Hypothesis / aims of study
This study aims to evaluate and compare the accuracy and completeness of responses generated by three AI models—ChatGPT, Gemini, and DeepSeek—when prompted with patient-oriented questions regarding female urinary tract infections. The findings will be measured against evidence-based clinical guidelines and publications.
Study design, materials and methods
A cross-sectional design was employed. Researchers developed five standardized, patient-focused questions on UTI management based on recent evidence and authoritative guidelines. Each question was individually submitted to ChatGPT, Gemini, and DeepSeek in a private browser session.
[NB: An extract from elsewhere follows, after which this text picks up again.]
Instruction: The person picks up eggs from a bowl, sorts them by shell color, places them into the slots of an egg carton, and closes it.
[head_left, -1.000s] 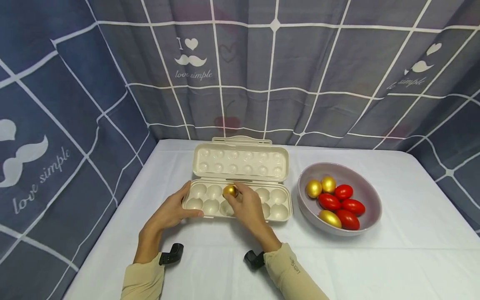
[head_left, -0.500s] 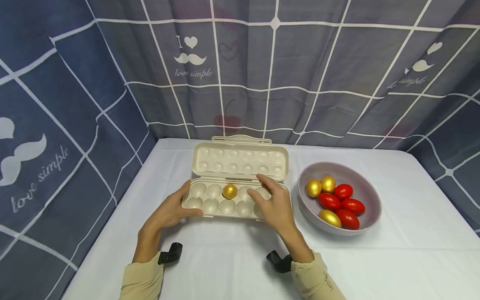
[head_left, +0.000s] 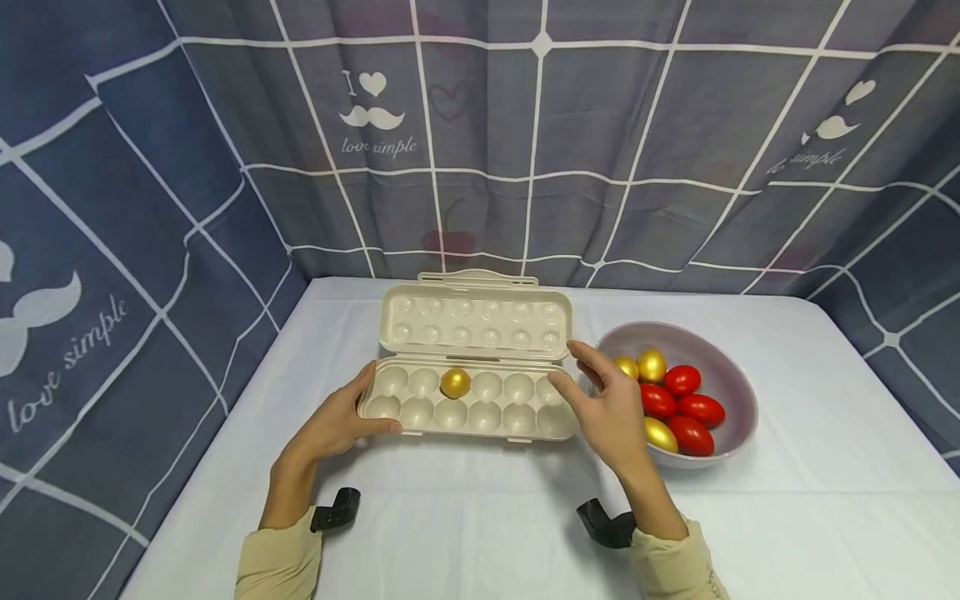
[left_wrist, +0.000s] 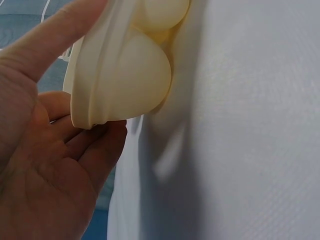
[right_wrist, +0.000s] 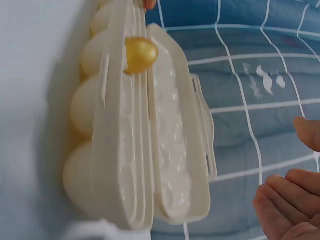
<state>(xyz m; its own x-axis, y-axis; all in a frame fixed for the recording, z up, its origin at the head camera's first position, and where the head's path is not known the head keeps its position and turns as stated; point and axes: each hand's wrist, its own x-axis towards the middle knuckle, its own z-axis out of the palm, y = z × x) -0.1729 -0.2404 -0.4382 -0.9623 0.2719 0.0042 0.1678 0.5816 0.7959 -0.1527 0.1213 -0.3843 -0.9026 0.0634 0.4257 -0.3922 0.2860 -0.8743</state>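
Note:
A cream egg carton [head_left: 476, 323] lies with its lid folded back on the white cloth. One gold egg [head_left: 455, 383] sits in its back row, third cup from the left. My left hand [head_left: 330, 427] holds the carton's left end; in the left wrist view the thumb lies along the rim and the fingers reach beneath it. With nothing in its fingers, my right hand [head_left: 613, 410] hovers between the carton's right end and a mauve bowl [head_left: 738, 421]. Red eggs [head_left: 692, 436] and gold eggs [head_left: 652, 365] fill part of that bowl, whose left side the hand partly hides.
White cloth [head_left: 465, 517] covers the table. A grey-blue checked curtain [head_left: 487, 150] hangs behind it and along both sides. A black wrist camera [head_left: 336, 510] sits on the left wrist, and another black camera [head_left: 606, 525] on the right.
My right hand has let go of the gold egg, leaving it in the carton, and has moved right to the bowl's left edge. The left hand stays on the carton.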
Two medical professionals independently evaluated each AI-generated response for accuracy (1–3 scale: Correct, Partially Correct, or Incorrect) and completeness (1–2 scale: Incomplete or Complete). Both raters compared the AI response with the AUA guidelines. Inter-rater agreement was used to assess the consistency of ratings between evaluators.
Interpretation of results
Inter-rater agreement was high across all models. Overall agreement for accuracy was 86.7%, while completeness ratings had 100% agreement. DeepSeek demonstrated the highest consistency, with 100% agreement between evaluators on both accuracy and completeness. ChatGPT and Gemini each showed 80% agreement for accuracy but maintained full agreement for completeness.